_PROBLEM TO WORK ON_
All lines in the material containing the word "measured" need to be copied.

[[ DATA PROVIDED open ]]

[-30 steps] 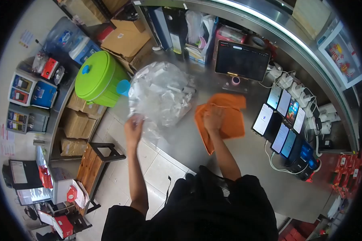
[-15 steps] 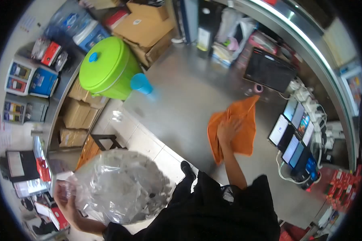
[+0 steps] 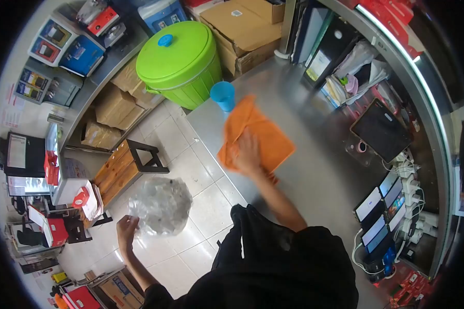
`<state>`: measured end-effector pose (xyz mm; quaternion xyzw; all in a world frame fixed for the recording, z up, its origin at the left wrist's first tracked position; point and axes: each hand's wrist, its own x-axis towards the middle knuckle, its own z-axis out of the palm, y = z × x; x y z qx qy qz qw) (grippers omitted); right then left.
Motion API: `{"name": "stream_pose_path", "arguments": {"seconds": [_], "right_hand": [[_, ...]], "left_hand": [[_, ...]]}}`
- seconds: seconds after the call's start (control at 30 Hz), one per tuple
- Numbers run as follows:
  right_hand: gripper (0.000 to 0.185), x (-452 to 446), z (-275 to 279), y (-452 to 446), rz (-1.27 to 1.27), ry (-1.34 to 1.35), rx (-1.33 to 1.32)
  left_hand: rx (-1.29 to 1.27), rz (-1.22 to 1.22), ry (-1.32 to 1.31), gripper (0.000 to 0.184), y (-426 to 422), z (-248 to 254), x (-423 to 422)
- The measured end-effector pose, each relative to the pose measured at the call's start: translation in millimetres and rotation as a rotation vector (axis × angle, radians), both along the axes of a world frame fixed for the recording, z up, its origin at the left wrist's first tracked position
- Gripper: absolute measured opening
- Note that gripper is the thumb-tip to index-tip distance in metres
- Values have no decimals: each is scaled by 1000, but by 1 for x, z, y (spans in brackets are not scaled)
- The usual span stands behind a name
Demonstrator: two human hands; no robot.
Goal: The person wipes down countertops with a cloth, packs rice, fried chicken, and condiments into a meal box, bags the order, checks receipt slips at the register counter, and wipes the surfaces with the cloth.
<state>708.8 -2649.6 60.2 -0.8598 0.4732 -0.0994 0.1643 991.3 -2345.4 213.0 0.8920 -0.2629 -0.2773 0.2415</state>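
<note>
Out to the left, my left hand (image 3: 127,229) pinches the edge of a clear plastic bag (image 3: 162,206). The bag hangs over the tiled floor, bulging, with greyish bits showing through it. My right hand (image 3: 247,152) lies flat on an orange cloth (image 3: 273,141), fingers stretched out over it. This cloth is spread, with some folds, on the metal table (image 3: 314,180) near its left edge. Just beyond the cloth's far corner stands a blue plastic cup (image 3: 223,97).
A green lidded bucket (image 3: 178,59) stands past the table's far left corner, beside cardboard boxes (image 3: 242,26). Several phones (image 3: 381,211) with white cables line the right side, near a dark tablet (image 3: 381,129). A wooden bench (image 3: 116,170) is at left.
My right hand and the cloth have moved left across the table, towards the cup. The bag now hangs lower and farther from the camera, still in my left hand. The view has shifted.
</note>
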Motion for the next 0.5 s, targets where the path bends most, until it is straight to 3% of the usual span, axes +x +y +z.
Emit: {"name": "stream_pose_path", "arguments": {"seconds": [0.03, 0.1, 0.2, 0.23, 0.3, 0.37, 0.5], "right_hand": [[44, 5, -51, 24, 127, -116, -210], [41, -15, -46, 65, 275, -142, -171], [48, -84, -45, 82, 67, -284, -19], [50, -101, -12, 67, -36, -195, 164], [52, -122, -8, 27, -183, -95, 170], [53, -125, -63, -34, -246, -53, -95], [55, -87, -66, -182, -298, -33, -191]], "left_hand": [[-8, 14, -10, 20, -4, -7, 1], [-136, -58, -84, 20, -21, -9, -9], [-156, -26, -73, 18, -45, -4, -21], [-158, -23, -64, 18, -48, -6, -21], [-149, -17, -53, 18, -47, -12, -21], [-173, -5, -25, 17, -38, -19, -25], [-156, 80, 3, 16, -24, -20, -46]]}}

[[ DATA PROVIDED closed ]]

_ANSWER FOR THIS EXERCISE_
`<state>`: measured end-effector pose (xyz mm; quaternion xyzw; all in a world frame fixed for the recording, z up, its origin at the left wrist's first tracked position; point and axes: each hand's wrist, its own x-axis towards the middle knuckle, its own z-axis out of the palm, y = z × x; x y z qx qy qz qw) (grippers omitted); right then left.
- The measured end-effector pose, each relative to the pose measured at the call's start: translation in millimetres and rotation as a rotation vector (axis × angle, radians), both along the axes of a world frame fixed for the recording, z up, its origin at the left wrist's first tracked position
- Gripper: absolute measured opening

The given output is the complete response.